6 . The method of claim 1 , wherein the surface of the wellbore comprises carbonate.
7 . The method of claim 1 , wherein the time period is 48 hours or less.
8 . The method of claim 1 , wherein the time period is 48 hours or more.
9 . The method of claim 1 , wherein the time period is 72 hours or more.
10 . The method of claim 1 , wherein the time period is 12 days or more.
11 . The method of claim 1 , wherein the fluid comprises water.
12 . The method of claim 1 , wherein the fluid comprises oil.

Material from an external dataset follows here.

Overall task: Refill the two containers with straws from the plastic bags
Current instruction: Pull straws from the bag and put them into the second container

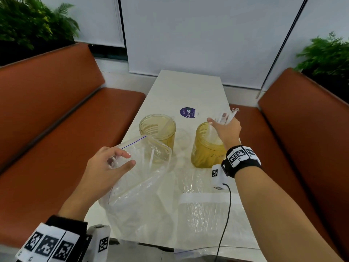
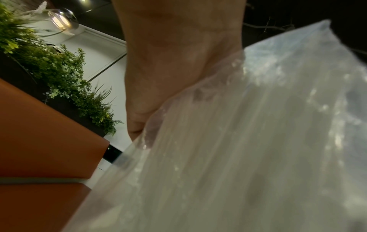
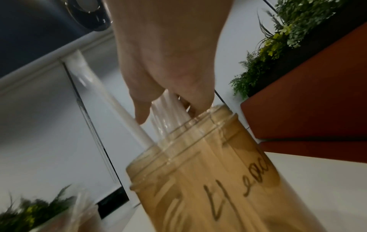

13 . The method of claim 1 , wherein the fluid further comprises surfactant.
14 . The method of claim 13 , wherein the surfactant comprises viscoelastic surfactant.
15 . The method of claim 14 , wherein the viscoelastic surfactant comprises betaine.

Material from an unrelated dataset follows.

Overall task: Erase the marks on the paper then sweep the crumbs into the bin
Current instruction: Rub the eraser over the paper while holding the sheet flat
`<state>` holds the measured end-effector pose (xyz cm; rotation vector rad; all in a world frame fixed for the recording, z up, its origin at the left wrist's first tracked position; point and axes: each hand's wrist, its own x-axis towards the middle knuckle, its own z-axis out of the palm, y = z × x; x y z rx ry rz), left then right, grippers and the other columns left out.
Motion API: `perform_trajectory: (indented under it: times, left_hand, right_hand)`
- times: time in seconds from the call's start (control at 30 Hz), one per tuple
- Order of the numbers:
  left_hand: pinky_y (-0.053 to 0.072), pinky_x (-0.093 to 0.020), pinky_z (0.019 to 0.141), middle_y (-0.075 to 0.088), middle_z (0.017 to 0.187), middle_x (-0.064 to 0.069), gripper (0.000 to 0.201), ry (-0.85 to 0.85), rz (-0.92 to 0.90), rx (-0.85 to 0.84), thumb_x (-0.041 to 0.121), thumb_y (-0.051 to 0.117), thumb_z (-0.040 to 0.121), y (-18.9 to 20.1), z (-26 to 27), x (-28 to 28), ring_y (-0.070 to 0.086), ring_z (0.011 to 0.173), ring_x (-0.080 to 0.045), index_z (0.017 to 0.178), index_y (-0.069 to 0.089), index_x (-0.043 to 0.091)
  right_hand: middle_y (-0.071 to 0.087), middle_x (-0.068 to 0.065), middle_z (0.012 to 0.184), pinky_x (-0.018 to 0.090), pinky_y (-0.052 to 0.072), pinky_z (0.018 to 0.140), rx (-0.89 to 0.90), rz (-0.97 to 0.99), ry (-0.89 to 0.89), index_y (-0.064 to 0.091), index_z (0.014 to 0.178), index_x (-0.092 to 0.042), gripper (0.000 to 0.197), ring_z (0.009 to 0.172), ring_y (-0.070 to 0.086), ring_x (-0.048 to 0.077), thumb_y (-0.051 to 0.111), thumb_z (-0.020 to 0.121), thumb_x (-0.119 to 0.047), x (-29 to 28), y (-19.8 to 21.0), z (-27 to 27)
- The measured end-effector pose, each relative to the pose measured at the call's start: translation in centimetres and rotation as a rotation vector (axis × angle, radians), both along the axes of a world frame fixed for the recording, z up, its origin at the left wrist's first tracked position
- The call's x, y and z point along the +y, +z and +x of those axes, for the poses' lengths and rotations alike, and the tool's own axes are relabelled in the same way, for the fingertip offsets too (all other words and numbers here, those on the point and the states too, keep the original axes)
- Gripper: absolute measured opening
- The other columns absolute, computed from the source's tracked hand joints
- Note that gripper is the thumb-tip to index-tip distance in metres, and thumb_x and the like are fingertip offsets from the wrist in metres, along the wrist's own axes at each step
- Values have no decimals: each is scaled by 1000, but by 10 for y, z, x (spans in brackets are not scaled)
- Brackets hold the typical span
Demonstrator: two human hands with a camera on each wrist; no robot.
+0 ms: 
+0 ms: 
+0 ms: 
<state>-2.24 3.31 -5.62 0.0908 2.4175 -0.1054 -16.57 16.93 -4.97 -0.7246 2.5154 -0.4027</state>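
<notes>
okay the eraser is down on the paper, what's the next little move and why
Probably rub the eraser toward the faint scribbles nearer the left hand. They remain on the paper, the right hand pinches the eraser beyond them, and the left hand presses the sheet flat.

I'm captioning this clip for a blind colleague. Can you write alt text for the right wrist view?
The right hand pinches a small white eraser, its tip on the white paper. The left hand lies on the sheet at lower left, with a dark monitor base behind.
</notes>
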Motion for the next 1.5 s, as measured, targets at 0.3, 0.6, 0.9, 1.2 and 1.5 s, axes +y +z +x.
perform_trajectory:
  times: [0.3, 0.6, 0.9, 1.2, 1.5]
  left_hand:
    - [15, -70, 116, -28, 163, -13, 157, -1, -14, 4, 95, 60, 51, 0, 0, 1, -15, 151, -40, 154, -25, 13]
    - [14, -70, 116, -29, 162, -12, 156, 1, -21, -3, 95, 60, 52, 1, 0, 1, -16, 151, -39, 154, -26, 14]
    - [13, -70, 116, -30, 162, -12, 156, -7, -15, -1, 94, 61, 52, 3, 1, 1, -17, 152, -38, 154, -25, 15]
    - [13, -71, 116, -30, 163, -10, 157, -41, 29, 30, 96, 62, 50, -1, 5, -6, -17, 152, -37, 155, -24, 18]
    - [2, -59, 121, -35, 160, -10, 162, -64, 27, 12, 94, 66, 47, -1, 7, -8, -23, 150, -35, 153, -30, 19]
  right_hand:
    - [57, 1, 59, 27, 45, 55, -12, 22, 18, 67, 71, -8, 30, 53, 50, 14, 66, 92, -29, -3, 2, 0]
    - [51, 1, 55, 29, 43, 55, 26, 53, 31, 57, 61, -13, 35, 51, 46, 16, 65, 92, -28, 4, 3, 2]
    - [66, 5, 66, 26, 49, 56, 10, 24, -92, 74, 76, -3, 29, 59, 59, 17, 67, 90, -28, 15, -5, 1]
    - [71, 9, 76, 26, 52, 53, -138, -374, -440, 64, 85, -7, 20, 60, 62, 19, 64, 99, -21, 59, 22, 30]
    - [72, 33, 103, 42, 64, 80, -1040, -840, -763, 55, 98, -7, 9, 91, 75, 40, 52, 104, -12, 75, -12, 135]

16 . The method of claim 1 , wherein the fluid comprises corrosion inhibitor.
17 . The method of claim 1 , wherein the fluid comprises mutual solvent.
18 . The method of claim 1 , wherein the degradable material is a chelating agent.
19 . The method of claim 1 , wherein the degradable material has an amount of particulates with average particle size and a second amount of particulates with a second average particle size, wherein the second average particle size is between three to twenty times smaller than the first average particle size.
20 . The method of claim 19 , wherein the second average particle size is between five to ten times smaller than the first average particle size.
21 . The method of claim 19 , wherein the degradable material has a further amount of particulates having a third average particle size, wherein the third average particle size is between three to twenty times smaller than the second average particle size.
22 . The method of claim 21 , wherein the third average particle size is between five to ten times smaller than the second average particle size.
23 . The method of claim 19 , wherein the wellbore further comprises a screen.
24 . The method of claim 1 , wherein the fluid further comprises calcium carbonate particles.
25 . The method of claim 1 , wherein the fluid comprises corrosion inhibitor, mutual solvent, surfactant.
26 . The method of claim 1 , wherein the temperature of the formation is 150 degF or higher.
27 . The method of claim 1 , wherein the pH of the fluid while introducing a fluid comprising degradable material into a wellbore is 5 to 8.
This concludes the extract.